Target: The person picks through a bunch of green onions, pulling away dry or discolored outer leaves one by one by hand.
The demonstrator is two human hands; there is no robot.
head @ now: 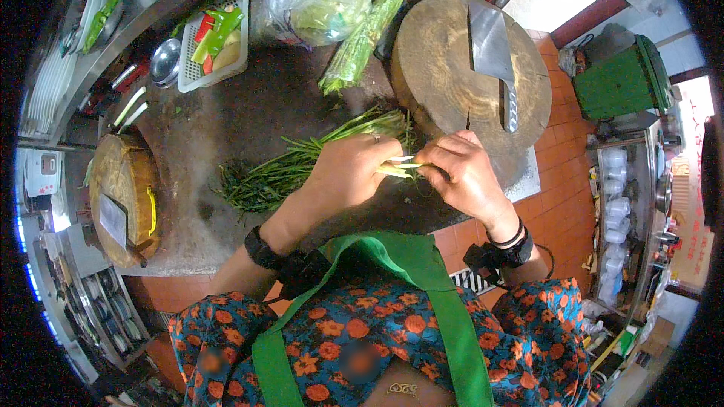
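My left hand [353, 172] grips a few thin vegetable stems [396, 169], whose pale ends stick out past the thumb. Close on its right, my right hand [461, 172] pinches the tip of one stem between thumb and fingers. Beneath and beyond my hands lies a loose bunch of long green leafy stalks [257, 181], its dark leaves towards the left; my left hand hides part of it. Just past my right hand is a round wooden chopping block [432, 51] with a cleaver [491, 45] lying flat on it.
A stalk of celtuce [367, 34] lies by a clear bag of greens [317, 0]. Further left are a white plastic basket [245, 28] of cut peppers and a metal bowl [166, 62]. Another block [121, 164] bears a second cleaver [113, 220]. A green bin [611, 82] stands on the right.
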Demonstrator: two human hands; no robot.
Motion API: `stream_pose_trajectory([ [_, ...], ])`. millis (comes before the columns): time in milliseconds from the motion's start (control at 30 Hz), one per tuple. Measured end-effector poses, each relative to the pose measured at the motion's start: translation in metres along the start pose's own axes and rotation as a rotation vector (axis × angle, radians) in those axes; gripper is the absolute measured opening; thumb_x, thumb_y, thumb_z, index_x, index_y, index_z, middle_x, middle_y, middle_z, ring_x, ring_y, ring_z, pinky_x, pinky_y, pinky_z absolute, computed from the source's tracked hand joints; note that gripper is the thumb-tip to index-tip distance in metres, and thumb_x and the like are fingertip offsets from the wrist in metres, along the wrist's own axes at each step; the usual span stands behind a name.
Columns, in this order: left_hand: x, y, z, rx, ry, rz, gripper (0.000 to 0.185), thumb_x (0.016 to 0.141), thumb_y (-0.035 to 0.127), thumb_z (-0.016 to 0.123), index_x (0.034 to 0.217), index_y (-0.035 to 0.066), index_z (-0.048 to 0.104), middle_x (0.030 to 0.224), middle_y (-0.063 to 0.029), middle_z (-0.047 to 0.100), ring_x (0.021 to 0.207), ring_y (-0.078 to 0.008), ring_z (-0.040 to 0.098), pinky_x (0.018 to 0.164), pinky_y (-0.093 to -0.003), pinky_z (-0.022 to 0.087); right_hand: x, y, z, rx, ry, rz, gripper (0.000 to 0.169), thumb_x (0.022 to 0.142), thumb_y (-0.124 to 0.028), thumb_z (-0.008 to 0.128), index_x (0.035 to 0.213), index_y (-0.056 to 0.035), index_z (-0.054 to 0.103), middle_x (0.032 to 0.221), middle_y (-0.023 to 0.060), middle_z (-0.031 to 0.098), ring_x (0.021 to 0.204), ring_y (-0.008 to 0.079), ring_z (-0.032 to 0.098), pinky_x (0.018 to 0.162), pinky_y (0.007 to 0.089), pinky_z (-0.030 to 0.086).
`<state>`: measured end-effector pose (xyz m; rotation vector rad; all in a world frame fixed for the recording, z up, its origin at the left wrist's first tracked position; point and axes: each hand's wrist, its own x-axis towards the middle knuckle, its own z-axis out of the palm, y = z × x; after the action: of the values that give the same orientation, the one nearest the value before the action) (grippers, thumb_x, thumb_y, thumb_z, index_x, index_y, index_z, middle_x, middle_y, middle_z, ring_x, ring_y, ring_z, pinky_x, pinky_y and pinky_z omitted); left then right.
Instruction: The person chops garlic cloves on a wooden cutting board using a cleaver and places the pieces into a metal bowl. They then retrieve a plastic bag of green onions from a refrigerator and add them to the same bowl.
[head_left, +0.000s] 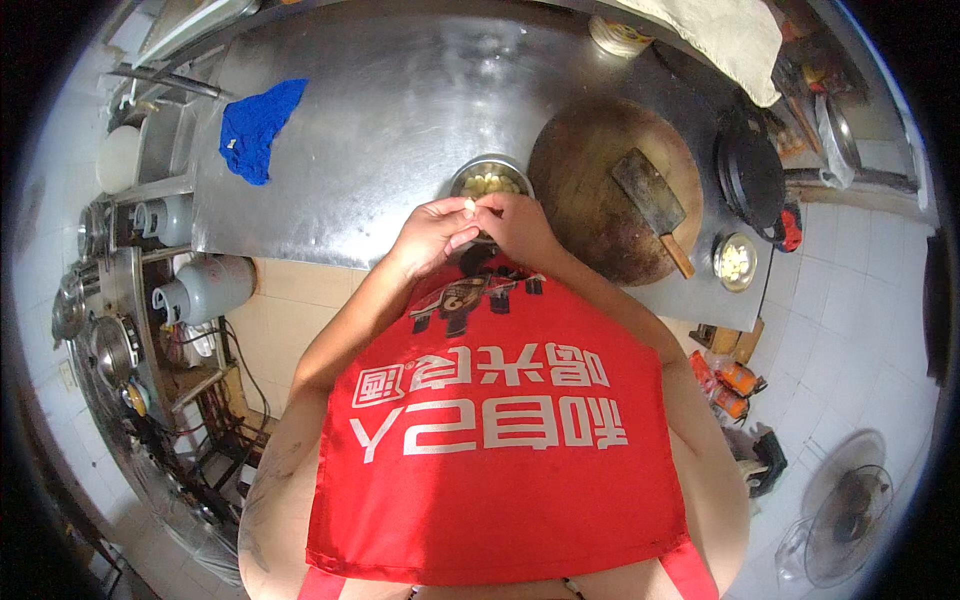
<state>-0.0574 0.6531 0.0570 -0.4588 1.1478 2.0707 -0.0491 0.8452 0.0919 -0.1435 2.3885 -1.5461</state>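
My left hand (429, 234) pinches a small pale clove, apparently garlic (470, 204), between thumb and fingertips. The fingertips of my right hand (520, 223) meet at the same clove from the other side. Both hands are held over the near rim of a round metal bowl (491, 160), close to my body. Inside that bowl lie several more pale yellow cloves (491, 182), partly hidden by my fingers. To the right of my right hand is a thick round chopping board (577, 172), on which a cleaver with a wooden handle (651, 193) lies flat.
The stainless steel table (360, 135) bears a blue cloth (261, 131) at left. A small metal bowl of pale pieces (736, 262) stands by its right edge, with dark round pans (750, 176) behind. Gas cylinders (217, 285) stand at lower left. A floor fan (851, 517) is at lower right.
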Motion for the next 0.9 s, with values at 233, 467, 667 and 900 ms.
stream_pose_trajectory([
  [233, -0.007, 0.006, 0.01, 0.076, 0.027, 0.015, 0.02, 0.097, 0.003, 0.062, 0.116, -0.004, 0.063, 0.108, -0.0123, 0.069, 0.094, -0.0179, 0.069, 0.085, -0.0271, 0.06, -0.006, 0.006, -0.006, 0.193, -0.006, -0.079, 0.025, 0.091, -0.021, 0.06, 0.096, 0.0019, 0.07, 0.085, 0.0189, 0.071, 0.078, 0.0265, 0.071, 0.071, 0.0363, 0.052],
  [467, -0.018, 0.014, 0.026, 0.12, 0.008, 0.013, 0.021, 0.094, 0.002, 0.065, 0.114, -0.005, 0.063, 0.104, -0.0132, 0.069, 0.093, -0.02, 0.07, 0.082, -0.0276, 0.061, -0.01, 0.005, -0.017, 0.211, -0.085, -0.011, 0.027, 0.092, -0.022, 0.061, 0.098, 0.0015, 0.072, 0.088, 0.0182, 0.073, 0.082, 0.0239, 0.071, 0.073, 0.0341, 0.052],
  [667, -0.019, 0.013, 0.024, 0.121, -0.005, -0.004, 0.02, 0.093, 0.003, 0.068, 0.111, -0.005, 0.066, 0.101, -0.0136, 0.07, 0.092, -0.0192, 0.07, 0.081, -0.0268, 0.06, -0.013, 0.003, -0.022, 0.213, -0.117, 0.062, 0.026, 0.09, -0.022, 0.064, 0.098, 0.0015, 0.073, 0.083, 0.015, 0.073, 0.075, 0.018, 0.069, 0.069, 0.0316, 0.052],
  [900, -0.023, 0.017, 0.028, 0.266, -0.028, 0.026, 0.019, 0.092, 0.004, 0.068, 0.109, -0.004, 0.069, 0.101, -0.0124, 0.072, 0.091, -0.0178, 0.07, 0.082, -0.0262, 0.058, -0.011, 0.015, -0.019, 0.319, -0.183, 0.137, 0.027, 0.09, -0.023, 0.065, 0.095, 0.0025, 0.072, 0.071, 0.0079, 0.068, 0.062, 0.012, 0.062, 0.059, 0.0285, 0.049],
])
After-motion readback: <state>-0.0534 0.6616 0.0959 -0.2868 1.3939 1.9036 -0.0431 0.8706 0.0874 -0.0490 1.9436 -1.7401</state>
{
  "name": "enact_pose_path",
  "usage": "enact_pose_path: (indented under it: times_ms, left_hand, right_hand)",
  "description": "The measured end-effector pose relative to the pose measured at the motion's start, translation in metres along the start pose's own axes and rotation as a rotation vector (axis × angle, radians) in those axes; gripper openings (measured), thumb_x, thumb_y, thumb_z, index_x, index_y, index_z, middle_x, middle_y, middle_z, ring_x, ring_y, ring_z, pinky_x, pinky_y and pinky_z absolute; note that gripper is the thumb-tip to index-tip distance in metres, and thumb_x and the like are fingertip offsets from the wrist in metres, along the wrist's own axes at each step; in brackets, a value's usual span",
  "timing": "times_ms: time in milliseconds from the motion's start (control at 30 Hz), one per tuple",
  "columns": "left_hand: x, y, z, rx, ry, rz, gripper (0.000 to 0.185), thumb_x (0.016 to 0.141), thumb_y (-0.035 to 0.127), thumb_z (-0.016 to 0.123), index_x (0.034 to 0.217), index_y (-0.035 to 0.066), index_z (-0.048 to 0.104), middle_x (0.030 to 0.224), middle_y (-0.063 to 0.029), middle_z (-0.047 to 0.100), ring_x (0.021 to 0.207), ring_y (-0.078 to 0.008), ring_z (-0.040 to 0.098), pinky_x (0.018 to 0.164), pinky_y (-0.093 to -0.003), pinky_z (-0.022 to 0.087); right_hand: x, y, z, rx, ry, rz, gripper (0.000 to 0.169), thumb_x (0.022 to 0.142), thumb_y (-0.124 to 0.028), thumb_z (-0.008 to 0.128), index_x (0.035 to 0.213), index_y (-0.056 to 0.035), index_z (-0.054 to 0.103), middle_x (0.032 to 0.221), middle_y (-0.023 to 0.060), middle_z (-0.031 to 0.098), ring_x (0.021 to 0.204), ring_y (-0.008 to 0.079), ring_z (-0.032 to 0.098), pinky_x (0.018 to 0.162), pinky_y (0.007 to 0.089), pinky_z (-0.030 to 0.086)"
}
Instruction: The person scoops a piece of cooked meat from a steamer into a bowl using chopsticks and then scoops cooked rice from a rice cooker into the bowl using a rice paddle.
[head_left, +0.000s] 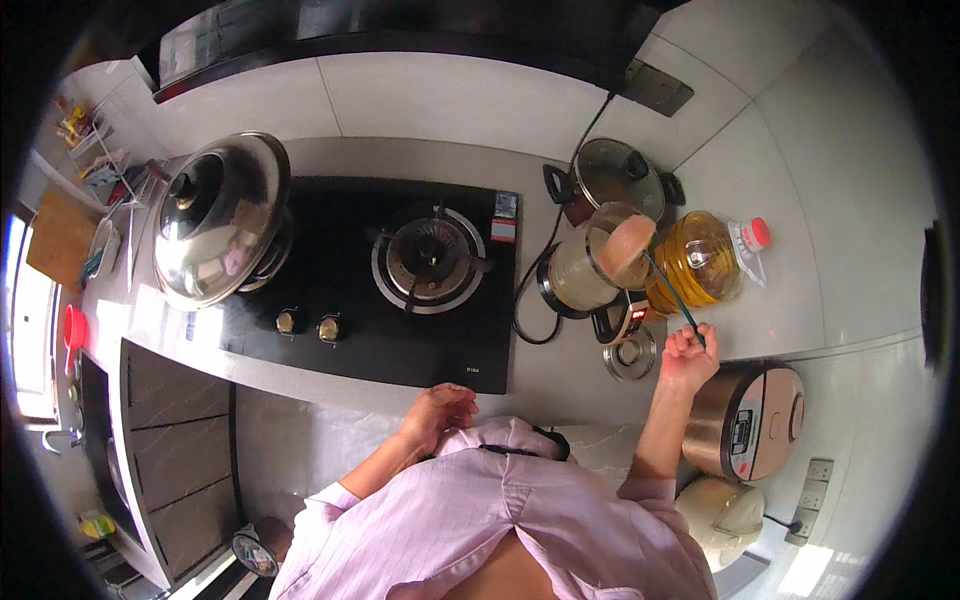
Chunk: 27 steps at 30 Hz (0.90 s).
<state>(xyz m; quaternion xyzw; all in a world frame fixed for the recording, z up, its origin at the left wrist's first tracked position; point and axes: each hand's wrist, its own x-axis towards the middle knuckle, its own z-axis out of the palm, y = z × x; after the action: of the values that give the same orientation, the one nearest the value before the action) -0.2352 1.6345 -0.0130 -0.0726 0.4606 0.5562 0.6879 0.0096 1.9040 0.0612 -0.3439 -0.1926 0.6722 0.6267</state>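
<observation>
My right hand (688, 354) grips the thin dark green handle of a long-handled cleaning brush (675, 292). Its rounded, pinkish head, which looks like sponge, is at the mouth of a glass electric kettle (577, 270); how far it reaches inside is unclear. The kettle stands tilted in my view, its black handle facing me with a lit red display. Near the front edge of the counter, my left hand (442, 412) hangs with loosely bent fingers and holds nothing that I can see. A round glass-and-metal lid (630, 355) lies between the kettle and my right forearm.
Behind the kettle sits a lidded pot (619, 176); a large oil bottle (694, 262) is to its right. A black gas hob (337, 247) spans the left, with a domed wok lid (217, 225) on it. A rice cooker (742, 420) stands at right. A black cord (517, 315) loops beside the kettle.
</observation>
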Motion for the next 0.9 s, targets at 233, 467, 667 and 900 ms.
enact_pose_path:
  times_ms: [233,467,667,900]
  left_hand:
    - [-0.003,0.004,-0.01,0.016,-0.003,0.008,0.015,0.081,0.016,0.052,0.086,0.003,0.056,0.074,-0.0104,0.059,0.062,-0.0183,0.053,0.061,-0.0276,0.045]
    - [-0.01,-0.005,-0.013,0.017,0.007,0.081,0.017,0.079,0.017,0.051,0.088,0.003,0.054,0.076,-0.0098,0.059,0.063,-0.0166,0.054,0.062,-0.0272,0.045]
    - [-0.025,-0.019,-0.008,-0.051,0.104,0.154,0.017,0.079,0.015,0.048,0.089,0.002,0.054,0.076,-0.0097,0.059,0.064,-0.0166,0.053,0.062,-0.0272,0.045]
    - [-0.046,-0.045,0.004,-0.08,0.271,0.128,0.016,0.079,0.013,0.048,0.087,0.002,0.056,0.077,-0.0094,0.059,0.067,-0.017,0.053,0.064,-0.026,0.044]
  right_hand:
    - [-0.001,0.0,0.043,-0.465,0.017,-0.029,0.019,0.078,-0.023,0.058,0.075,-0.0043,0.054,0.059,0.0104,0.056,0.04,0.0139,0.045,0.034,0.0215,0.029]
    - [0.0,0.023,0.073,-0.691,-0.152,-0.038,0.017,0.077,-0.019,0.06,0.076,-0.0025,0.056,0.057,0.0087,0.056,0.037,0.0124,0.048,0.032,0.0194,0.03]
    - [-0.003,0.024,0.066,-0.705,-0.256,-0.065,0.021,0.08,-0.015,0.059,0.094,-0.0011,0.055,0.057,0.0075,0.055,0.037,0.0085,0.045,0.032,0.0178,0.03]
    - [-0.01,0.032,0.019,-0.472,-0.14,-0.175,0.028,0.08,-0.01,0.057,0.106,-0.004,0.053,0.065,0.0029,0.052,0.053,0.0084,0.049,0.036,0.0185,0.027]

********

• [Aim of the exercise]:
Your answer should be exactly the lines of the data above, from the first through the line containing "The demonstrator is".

• [Exercise output]:
Target: The person picks through a bunch of green onions, pulling away dry or discolored outer leaves one by one by hand.
The demonstrator is two human hands; there is no robot.

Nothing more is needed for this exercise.